Eta Cassiopeiae

Observation data Epoch J2000 Equinox ICRS
- Constellation: Cassiopeia
- Right ascension: 00^{h} 49^{m} 06.295^{s}
- Declination: +57° 48′ 54.64″
- Apparent magnitude (V): 3.44/7.51

Characteristics
- Spectral type: G0 V + K7 V
- U−B color index: +0.02/1.03
- B−V color index: +0.58/1.39
- Variable type: RS CVn?

Astrometry

A
- Radial velocity (R_{v}): +10.0±0.1 km/s
- Proper motion (μ): RA: +1078.609 mas/yr Dec.: −551.133 mas/yr
- Parallax (π): 168.8322±0.1663 mas
- Distance: 19.32 ± 0.02 ly (5.923 ± 0.006 pc)
- Absolute magnitude (M_{V}): 4.57

B
- Proper motion (μ): RA: +1,144.693 mas/yr Dec.: −469.668 mas/yr
- Parallax (π): 168.7186±0.0216 mas
- Distance: 19.331 ± 0.002 ly (5.9270 ± 0.0008 pc)

Orbit
- Primary: η Cas A
- Name: η Cas B
- Period (P): 472.2±1.1 yr
- Semi-major axis (a): 70.55±0.15 AU
- Eccentricity (e): 0.49416±0.00070
- Inclination (i): 34.938±0.078°
- Longitude of the node (Ω): 98.31±0.15°
- Periastron epoch (T): 1889.6
- Argument of periastron (ω) (secondary): 88.34±0.25°

Details

η Cas A
- Mass: 1.0258+0.0070 −0.0069 M_{☉}
- Radius: 1.036±0.011 R_{☉}
- Luminosity: 1.13±0.03 L_{☉}
- Surface gravity (log g): 4.22±0.08 cgs
- Temperature: 5,879±27 K
- Metallicity [Fe/H]: −0.26±0.03 dex
- Rotational velocity (v sin i): 3.15 km/s
- Age: 5.4±0.9 Gyr

η Cas B
- Mass: 0.5487±0.0056 M_{☉}
- Radius: 0.57+0.02 −0.03 R_{☉}
- Luminosity: 0.082±0.000 L_{☉}
- Surface gravity (log g): 4.750±0.005 cgs
- Temperature: 4,011±38 K
- Other designations: ‹See TfM›Achird, η Cas, 24 Cassiopeiae, BD+57°150, GC 962, GJ 34, HD 4614, HIP 3821, HR 219, SAO 21732, ADS 671, CCDM J00491+5749, LFT 74, LHS 123/122, LTT 10287, Wolf 24

Database references
- SIMBAD: The system

= Eta Cassiopeiae =

Binary star system in the constellation Cassiopeia

Eta Cassiopeiae is a binary star system in the northern constellation of Cassiopeia. Its name is a Bayer designation that is Latinized from η Cassiopeiae and abbreviated Eta Cas or η Cas. The binary nature of this system was first discovered by William Herschel in August 1779. Based upon parallax measurements, the distance to this system is 19.32 ly. The two components are designated Eta Cassiopeiae A (officially named Achird /'eichərd/) and B.

== Nomenclature ==

η Cassiopeiae (Latinised to Eta Cassiopeiae) is the system's Bayer designation. The designations of the two constituents as Eta Cassiopeiae A and B derive from the convention used by the Washington Multiplicity Catalog (WMC) for star systems, and adopted by the International Astronomical Union (IAU).

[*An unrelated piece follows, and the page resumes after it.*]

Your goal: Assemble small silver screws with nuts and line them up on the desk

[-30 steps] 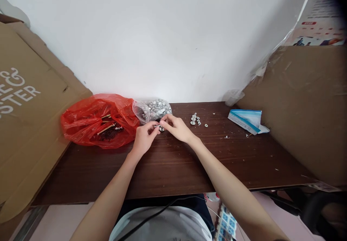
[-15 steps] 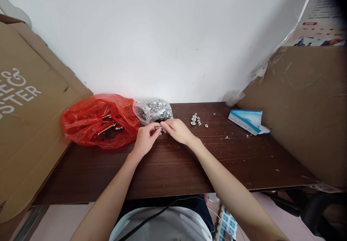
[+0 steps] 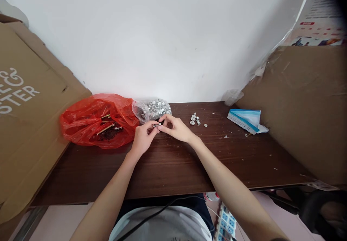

The proper name Achird was apparently first applied to Eta Cassiopeiae in the Skalnate Pleso Atlas of the Heavens published in 1950, but is not known prior to that. Richard Hinckley Allen gives no historical names for the star in his book Star Names: Their Lore and Meaning. In 2016, the IAU organized a Working Group on Star Names (WGSN) to catalog and standardize proper names for stars. The WGSN decided to attribute proper names to individual stars rather than entire multiple systems. It approved the name Achird for the component Eta Cassiopeiae A on 5 September 2017 and it is now so included in the List of IAU-approved Star Names.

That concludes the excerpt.